Document Type : scientific-research

Author

Associate Professor of University of Zabol/ University of Zabol

10.22059/jlcr.2025.392584.2052

Abstract

One of the prominent features of committed literature is its reflection of power relations and domination within the social context. In this regard, Zan-e Ziadi (The Superfluous Woman) and Bacheh Mardom (Somebody Else’s Child) by Jalal Al-e Ahmad, as texts depicting various aspects of gender, economic, and social oppression, merit a hermeneutic analysis. This study employs Fredric Jameson’s political hermeneutics to examine how structural inequalities are represented in these two works. Jameson’s theory, with its emphasis on the relationship between texts and ideological structures, enables a critical reading of these stories.This research follows a qualitative and comparative textual analysis. The primary objective is to investigate the reproduction of social domination in these narratives and to explain the role of cultural memory in sustaining female subjugation.

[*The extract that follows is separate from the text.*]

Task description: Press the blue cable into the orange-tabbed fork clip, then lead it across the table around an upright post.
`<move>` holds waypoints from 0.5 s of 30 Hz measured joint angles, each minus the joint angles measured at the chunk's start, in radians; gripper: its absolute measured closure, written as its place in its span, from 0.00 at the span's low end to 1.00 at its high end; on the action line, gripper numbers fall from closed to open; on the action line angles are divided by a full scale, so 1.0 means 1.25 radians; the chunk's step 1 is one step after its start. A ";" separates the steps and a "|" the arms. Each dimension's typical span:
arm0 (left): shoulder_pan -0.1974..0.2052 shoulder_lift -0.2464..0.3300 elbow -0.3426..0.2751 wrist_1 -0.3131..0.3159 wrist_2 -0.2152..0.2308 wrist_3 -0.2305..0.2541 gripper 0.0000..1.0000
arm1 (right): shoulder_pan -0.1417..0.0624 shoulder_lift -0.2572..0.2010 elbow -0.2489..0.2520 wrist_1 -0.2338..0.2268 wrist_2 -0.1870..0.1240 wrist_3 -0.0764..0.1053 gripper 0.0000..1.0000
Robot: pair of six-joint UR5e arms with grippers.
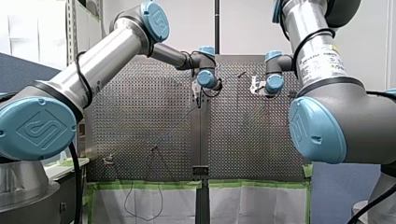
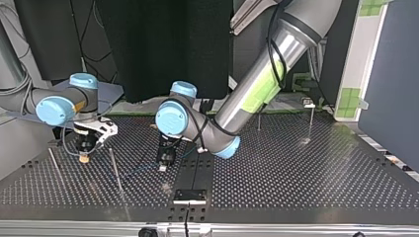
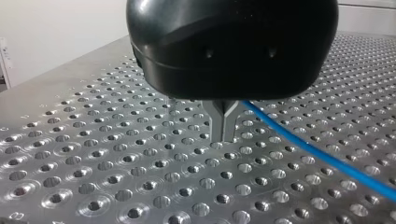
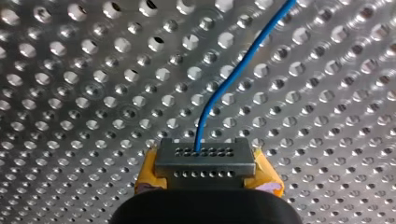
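The blue cable (image 4: 233, 74) runs over the perforated table and ends between the yellow-padded fingers of my right gripper (image 4: 200, 151), which is shut on it. In the top view, my right gripper (image 2: 85, 158) stands low at the left. From there the cable (image 2: 141, 171) leads to my left gripper (image 2: 163, 168) near the middle. My left gripper (image 3: 223, 135) has its metal fingers shut, tips at the table, and the cable (image 3: 317, 154) comes out beside them. In the front view the cable (image 1: 175, 128) slants taut from my left gripper (image 1: 198, 99) to a small clip (image 1: 154, 149).
Thin upright posts (image 2: 114, 168) (image 2: 54, 165) stand near my right gripper, and two more (image 2: 259, 121) (image 2: 311, 121) at the far right of the top view. A black block (image 2: 189, 196) sits on the table's centre seam. A black wire (image 1: 140, 205) hangs over the front edge.
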 joint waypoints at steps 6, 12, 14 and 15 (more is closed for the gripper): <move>0.000 0.000 0.000 0.001 0.000 -0.004 1.00 | 0.002 0.003 0.004 -0.005 0.000 -0.001 1.00; -0.003 0.000 0.000 0.001 0.002 -0.005 0.71 | 0.004 0.011 0.004 -0.005 -0.001 -0.003 1.00; -0.003 0.000 0.000 0.001 0.001 -0.005 0.42 | 0.005 0.014 0.007 -0.006 -0.001 -0.006 1.00; -0.003 0.000 0.000 0.001 0.001 -0.005 0.42 | 0.005 0.015 0.008 -0.006 0.000 -0.007 1.00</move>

The findings indicate that in Zan-e Ziadi, patriarchal dominance leads to the woman’s social exclusion and identity loss, whereas in Bacheh Mardom, economic and capitalist structures commodify motherhood, stripping it of its traditional meaning. Moreover, both stories, by incorporating polyphonic and conflicting discourses, highlight tensions between tradition and modernity and illustrate how cultural memory perpetuates the cycle of female oppression. Thus, this study argues that Al-e Ahmad, through a critical narrative, portrays women’s subjugation not as an individual experience but as a product of historical and social structures.